> WORK INSTRUCTIONS
For the data below, restate word for word only the lines from the line containing "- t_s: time" through the line containing "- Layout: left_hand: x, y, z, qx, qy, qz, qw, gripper", both ends included.

> DATA BLOCK
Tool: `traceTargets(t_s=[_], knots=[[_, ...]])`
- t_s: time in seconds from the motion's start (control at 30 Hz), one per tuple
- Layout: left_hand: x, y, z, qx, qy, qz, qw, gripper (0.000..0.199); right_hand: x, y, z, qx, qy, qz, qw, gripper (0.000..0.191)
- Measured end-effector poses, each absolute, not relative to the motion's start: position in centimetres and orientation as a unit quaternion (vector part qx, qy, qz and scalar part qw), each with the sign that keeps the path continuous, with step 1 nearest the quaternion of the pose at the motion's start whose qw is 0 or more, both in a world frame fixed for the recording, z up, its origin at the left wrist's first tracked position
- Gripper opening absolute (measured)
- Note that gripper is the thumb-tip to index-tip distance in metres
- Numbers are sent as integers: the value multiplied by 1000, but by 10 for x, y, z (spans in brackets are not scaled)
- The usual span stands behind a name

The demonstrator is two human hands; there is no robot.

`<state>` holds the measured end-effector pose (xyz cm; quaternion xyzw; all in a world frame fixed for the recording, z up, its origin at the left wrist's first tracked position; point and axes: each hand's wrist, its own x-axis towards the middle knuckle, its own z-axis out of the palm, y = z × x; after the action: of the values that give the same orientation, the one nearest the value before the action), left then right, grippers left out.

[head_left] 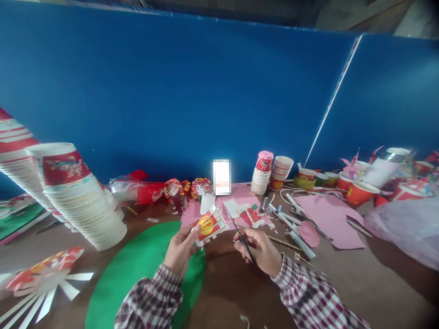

> SOLUTION
- t_s: time in seconds from the motion's start (control at 30 Hz), one per tuple
- Layout: left_hand: x, y, z, qx, qy, qz, qw, gripper (0.000..0.199); right_hand: x, y, z, qx, qy, qz, qw, gripper (0.000..0.191)

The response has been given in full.